-- Task --
In the entries that follow, copy exactly each line from the first through the line with "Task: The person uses".

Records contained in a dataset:
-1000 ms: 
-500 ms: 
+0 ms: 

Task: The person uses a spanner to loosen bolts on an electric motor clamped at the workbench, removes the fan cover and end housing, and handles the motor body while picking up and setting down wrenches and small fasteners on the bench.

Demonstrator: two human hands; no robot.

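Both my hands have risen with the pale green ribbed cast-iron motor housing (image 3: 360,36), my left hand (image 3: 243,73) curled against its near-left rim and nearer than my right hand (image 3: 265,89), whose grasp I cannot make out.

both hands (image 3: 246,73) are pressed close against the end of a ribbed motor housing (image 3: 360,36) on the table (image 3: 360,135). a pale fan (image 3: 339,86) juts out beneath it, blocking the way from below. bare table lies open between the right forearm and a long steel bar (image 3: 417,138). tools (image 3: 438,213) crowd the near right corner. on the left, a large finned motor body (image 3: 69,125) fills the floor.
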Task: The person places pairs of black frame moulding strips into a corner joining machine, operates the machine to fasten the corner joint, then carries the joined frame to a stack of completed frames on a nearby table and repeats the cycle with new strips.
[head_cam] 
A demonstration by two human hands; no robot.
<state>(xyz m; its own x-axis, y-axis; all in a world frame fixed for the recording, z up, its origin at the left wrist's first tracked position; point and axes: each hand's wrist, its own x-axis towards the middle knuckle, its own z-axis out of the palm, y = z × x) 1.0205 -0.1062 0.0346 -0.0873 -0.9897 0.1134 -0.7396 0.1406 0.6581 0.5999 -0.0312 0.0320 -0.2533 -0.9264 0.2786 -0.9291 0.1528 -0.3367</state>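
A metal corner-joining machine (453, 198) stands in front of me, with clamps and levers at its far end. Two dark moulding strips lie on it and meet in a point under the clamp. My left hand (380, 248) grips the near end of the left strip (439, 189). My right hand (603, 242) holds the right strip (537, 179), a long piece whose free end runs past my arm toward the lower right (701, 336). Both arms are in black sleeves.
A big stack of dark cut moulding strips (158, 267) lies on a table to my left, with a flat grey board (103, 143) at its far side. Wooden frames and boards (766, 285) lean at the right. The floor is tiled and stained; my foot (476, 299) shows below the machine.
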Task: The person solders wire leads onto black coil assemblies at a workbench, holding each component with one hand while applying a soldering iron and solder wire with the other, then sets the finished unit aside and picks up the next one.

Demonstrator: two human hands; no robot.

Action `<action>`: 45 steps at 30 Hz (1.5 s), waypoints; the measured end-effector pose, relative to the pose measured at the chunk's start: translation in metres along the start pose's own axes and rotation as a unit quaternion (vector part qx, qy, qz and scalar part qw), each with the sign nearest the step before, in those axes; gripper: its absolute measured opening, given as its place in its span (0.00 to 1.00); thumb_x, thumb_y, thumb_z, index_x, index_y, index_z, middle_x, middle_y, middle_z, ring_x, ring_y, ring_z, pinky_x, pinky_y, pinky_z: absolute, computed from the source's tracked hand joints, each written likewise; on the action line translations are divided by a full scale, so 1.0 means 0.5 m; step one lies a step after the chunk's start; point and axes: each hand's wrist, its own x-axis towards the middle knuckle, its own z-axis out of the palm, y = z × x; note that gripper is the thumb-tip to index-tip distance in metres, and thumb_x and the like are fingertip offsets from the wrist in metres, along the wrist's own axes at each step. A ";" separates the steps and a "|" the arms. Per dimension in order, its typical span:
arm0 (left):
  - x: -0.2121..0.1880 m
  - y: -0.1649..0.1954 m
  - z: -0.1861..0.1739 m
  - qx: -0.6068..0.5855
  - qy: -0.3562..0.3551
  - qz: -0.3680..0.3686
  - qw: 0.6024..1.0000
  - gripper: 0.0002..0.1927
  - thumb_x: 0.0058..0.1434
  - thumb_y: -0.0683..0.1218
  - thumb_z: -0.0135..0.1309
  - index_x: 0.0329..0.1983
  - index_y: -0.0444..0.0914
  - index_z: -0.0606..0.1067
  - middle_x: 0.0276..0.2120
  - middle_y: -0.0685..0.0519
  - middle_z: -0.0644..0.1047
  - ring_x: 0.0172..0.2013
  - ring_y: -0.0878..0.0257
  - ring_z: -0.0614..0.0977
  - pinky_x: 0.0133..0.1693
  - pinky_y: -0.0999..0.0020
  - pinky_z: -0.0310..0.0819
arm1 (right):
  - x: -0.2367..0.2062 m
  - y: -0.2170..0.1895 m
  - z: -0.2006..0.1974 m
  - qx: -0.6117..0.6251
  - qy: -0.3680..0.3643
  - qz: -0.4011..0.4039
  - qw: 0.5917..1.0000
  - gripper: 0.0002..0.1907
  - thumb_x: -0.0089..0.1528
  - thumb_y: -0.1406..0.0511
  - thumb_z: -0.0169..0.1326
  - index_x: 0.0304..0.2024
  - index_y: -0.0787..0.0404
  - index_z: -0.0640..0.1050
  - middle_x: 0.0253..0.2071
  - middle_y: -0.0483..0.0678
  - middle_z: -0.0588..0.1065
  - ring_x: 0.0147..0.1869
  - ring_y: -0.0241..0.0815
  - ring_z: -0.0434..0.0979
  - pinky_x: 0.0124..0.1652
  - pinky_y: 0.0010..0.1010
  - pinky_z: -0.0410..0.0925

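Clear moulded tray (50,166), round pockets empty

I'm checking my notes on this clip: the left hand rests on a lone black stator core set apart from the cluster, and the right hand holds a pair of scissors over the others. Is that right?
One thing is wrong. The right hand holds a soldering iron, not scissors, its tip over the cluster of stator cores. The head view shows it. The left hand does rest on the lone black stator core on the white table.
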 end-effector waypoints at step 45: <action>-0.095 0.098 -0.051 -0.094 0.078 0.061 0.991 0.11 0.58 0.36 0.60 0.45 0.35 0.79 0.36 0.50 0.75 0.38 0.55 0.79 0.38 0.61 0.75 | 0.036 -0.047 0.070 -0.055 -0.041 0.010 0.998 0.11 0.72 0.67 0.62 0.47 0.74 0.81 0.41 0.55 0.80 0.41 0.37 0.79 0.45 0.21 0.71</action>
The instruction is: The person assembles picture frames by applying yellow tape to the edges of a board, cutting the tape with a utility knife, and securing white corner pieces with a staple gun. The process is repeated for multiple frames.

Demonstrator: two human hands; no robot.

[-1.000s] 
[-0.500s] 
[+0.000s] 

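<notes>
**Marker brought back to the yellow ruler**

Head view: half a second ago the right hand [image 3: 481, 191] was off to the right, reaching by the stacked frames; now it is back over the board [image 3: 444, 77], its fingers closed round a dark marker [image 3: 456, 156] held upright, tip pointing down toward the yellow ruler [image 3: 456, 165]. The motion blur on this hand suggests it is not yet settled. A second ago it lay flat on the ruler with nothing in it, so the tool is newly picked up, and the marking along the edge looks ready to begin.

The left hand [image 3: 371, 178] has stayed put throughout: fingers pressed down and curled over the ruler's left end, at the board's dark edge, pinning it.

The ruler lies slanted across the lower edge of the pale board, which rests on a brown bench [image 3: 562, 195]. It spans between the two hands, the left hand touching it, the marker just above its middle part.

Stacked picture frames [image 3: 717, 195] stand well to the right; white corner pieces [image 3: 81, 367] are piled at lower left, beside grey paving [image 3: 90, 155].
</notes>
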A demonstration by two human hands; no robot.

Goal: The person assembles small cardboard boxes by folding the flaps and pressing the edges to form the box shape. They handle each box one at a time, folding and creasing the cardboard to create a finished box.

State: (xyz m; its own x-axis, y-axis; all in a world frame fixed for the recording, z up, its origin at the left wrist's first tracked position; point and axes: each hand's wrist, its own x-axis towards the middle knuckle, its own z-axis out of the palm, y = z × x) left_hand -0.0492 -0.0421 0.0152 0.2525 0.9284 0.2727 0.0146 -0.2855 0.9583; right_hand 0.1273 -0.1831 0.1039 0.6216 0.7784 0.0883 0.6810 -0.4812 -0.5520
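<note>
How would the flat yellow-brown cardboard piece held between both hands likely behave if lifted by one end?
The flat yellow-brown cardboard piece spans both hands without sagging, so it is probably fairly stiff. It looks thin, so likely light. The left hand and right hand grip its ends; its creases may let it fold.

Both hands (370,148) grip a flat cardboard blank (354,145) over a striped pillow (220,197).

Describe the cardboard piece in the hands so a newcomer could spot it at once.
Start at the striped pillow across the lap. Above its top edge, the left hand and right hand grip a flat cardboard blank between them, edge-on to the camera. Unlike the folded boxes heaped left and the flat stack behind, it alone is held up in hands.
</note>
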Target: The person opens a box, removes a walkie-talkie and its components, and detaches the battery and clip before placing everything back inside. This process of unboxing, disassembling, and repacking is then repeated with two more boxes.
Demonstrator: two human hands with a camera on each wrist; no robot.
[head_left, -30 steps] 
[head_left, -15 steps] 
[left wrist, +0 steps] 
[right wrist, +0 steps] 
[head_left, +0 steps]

-- Written solution --
-1000 ms: 
-500 ms: 
+0 ms: 

Task: The person uses a spanner to loosen bolts on an electric motor clamped at the workbench, removes the fan cover and end housing, and handles the motor body while picking up and setting down wrenches and small fasteners on the bench.

This output is now complete.